*Exercise prompt*. All lines holding the string "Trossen" should be copied from the data below.

▬▬▬▬▬▬▬▬▬▬

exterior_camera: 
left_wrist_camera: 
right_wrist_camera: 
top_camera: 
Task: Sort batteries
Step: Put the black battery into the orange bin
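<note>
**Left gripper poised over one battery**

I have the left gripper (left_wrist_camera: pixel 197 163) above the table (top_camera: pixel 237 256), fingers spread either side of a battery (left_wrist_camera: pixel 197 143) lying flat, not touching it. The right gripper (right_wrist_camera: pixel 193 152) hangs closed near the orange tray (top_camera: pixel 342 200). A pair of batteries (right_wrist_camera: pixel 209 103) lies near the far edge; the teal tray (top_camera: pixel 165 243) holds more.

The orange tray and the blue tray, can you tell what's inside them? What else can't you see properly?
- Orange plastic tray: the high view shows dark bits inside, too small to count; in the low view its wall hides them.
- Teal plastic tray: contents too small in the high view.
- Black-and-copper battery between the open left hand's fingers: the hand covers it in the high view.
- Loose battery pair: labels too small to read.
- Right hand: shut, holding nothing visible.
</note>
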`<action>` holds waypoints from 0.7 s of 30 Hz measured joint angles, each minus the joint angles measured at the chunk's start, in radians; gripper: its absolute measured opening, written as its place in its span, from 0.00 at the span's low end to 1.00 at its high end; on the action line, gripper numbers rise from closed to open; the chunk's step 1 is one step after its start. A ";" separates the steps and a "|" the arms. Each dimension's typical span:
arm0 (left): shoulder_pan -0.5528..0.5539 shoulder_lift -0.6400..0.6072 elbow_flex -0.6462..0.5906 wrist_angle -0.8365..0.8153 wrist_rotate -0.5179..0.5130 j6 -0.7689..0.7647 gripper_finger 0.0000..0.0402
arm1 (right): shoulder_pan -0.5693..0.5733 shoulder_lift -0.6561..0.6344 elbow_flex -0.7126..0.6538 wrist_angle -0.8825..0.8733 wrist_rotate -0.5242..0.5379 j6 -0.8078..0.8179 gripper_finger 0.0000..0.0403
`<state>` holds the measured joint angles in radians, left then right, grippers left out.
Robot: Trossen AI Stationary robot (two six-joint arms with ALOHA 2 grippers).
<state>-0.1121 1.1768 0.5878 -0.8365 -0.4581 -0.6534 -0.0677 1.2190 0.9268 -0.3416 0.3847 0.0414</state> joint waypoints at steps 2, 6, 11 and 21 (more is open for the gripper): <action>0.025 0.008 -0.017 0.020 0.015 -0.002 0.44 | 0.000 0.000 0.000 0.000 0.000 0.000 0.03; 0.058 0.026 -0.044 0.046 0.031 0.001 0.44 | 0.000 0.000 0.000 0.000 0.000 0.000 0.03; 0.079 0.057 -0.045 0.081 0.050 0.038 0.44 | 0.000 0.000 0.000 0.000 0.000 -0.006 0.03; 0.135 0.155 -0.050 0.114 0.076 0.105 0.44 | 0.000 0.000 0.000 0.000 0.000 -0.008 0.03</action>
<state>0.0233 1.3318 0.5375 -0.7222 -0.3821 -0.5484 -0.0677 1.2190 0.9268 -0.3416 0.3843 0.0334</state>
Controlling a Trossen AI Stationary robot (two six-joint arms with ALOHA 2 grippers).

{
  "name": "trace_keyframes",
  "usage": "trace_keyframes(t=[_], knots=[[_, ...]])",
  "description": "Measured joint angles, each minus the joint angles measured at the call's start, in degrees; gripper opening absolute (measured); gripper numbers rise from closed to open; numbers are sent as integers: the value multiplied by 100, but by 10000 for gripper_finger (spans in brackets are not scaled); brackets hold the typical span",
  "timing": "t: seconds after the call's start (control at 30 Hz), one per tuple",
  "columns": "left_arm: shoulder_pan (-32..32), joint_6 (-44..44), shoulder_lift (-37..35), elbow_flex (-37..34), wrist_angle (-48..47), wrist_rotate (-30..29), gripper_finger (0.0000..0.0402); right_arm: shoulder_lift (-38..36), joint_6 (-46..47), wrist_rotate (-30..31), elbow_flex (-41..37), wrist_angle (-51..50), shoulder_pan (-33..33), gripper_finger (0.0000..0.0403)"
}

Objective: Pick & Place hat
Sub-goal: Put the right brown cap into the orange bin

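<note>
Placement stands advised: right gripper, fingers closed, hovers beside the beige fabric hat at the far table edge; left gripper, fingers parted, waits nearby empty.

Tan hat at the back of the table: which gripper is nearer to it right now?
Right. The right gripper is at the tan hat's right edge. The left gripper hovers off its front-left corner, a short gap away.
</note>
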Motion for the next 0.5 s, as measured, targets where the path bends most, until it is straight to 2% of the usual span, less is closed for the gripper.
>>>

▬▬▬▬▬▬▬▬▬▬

*Finished exercise*.
Robot: Trossen AI Stationary robot (two six-joint arms with ALOHA 2 grippers).
Controlling a Trossen AI Stationary robot (two six-joint arms with ALOHA 2 grippers).

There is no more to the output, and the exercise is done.